Participants: Jean-Marc Allain [correspondant], Sébastien Imperiale.
Recent advances in dynamic elastography, particularly through optical coherence tomography combined with transient excitations have enabled rapid, localized, and non-invasive mechanical data acquisition of the cornea. This data opens the path to early-detection of pathologies and more accurate treatment. However, the analysis of the wave propagation is a complex mechanical problem: the cornea is a structure under pressure, with non-linear material behavior. Thus, computational analysis are needed to extract mechanical parameters from the data. In this study, done in collaboration with Giulia Merlini (ENPC, Marne-la-Vallée), we present a time-dependent finite element model for the reproduction of transient shear wave elastographic measurements in the cornea. The mechanical problem consists in a smallamplitude wave propagating in the cornea, largely deformed by intraocular pressure in physiological conditions. The model accounts for anisotropic, hyperelastic, and incompressible behavior of the cornea, as well as its accurate geometry, and the preloaded condition. We have implemented two different numerical approaches to solve first the static non-linear inflation of the cornea and then the linear wave propagation problem to reproduce the measurements. We investigate the impact of material anisotropy and prestress on wave propagation and demonstrate that intraocular pressure critically influences shear wave velocity. Additionally, by introducing a localized mechanical defect to simulate a pathological defect, we show that simulated shear wave can detect and quantify mechanical weaknesses, suggesting potential as a diagnostic tool to assess corneal health. This work has led to the publication 20.
8.2.2 Venous return 0D model
Participants: Alexis Janin, François Kimmig, Dominique Chapelle.
Starting from a venous model designed by D. Chapelle and F. Kimmig, we investigated the calibration of the model using respiratory trials. This led us to revise some of the Frank-Starling/Guyton paradigm, and dig out the impact of the various parameters involved, as well as their sensitivity. We also investigated which components of the model were missing to align on the physiology for the various cases we aimed to reproduce.
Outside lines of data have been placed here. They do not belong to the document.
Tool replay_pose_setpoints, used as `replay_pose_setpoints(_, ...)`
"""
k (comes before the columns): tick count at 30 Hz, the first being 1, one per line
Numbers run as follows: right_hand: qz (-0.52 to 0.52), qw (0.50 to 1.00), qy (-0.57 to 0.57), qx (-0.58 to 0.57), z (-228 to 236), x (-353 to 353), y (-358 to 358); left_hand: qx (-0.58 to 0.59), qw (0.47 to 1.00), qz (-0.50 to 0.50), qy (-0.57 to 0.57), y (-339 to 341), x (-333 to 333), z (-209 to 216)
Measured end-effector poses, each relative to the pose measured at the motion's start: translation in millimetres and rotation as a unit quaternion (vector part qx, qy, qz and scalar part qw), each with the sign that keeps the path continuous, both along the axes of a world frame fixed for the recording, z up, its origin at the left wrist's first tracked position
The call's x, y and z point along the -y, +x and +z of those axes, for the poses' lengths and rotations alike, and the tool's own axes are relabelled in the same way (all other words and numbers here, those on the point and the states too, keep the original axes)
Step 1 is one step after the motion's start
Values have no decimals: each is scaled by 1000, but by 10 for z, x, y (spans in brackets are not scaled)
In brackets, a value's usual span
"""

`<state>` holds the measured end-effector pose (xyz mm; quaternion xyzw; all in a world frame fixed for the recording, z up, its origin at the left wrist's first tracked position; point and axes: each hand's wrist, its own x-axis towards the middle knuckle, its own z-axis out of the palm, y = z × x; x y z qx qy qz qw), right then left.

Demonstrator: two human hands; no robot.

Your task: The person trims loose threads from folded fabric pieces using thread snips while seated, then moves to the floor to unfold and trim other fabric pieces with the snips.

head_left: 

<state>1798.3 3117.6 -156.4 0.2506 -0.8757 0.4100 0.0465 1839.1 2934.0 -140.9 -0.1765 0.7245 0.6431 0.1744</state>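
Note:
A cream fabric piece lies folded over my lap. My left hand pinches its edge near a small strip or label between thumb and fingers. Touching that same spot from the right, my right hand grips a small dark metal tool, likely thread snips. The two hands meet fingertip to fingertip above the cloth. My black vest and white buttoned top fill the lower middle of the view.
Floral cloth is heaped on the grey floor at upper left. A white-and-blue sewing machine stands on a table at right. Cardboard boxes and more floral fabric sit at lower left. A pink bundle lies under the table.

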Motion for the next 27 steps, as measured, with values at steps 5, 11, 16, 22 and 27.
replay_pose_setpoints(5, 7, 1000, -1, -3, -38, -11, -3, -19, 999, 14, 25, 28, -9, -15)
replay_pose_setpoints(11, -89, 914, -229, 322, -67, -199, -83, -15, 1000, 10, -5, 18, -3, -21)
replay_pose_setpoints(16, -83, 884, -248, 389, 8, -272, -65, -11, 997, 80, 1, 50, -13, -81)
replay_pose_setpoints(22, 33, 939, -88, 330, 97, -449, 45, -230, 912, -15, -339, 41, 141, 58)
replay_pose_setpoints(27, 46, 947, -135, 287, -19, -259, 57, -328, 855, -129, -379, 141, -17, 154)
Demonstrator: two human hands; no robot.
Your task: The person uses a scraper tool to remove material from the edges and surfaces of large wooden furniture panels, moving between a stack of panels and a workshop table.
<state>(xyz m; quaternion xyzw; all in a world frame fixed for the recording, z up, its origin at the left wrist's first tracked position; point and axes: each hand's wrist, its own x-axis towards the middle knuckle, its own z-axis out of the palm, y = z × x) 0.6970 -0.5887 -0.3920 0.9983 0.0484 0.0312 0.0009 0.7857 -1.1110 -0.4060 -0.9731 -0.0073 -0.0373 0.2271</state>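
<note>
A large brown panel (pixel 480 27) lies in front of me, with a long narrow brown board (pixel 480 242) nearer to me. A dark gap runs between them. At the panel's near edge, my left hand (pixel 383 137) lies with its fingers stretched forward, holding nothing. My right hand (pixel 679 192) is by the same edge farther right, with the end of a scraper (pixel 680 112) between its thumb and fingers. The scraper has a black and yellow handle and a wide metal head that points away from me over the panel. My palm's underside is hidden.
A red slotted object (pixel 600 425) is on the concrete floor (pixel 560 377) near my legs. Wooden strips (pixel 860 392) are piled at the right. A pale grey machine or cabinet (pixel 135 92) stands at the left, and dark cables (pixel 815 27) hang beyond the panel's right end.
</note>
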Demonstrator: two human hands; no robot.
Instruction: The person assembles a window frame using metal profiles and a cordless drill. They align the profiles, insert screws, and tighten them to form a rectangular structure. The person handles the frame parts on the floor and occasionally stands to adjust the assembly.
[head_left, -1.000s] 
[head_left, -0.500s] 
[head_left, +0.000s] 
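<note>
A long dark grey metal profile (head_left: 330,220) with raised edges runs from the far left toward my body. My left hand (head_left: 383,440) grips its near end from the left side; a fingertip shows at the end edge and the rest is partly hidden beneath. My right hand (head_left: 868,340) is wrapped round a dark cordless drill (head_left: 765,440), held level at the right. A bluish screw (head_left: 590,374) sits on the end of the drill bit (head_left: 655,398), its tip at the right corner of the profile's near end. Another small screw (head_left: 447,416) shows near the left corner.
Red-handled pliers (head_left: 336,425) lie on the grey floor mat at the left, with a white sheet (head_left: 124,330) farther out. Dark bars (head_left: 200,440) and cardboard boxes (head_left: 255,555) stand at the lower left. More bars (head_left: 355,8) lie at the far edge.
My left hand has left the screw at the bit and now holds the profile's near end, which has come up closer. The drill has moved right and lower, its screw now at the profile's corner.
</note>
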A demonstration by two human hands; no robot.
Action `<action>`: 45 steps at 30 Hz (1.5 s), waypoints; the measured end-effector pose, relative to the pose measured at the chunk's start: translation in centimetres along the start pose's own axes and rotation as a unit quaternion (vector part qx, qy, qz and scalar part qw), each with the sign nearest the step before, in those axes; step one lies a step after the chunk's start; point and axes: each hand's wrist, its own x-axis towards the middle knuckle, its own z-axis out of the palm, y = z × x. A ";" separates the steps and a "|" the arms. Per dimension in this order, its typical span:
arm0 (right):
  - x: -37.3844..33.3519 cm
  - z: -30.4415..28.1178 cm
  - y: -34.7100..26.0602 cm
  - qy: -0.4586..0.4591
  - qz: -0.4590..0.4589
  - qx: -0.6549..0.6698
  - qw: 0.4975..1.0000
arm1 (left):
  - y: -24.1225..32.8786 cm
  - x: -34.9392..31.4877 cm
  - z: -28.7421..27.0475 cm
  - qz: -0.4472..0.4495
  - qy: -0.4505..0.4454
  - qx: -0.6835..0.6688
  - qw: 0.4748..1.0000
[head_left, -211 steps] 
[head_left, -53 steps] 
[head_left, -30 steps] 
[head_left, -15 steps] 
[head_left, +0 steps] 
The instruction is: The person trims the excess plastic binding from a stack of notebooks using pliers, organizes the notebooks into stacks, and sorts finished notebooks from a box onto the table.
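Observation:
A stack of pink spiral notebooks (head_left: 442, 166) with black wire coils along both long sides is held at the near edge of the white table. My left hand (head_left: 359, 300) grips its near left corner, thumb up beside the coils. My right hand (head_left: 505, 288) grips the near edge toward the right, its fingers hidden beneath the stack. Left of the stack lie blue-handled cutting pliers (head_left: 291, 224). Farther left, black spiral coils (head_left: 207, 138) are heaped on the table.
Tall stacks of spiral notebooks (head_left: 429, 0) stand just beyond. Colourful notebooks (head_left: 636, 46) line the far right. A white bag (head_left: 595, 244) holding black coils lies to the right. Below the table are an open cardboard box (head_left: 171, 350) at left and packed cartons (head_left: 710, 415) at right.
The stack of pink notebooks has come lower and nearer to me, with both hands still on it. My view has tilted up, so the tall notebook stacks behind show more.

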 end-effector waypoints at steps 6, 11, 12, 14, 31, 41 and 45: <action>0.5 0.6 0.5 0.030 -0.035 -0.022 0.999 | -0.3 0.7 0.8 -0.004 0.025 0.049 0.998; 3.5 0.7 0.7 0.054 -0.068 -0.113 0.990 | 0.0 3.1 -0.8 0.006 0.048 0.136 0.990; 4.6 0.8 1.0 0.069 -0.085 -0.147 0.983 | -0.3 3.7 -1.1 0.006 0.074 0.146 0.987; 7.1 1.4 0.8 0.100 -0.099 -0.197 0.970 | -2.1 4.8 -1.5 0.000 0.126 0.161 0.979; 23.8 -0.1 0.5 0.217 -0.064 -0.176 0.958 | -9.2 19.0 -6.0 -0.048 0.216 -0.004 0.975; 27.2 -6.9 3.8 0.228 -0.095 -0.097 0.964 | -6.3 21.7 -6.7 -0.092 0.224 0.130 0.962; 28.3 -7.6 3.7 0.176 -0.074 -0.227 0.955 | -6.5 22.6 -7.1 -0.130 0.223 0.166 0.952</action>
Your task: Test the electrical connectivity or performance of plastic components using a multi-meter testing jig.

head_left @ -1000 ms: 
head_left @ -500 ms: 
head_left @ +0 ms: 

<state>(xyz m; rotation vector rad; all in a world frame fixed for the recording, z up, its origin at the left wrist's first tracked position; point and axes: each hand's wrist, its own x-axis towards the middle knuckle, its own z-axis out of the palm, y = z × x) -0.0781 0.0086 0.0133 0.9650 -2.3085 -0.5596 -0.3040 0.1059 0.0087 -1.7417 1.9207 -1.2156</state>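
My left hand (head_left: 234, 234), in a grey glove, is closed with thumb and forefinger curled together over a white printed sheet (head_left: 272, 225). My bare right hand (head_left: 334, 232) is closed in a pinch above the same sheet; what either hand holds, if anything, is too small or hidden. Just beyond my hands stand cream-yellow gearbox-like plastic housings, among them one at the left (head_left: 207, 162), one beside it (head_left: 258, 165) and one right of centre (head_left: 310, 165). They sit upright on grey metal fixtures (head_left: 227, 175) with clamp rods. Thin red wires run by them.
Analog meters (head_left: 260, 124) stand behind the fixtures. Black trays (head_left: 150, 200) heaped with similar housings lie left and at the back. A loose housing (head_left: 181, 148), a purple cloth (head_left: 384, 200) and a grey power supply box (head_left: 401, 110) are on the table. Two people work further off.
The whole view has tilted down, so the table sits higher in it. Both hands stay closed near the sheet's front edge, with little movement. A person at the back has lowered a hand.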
Lastly, we derived a new way of presenting the Frank-Starling/Guyton curves, combining the relevant informations in a single curve, more aligned with the physiological concerns. This work is part of the Diip_Heart project (PEPR Santé Numérique).
8.2.3 Automatically generated cardiovascular digital twin in critical care: a proof of concept study
Participants: François Kimmig [correspondant], Fabrice Vallée [AP-HP Hôpital Lariboisière, Inserm U942 MASCOT], Dominique Chapelle, Philippe Moireau.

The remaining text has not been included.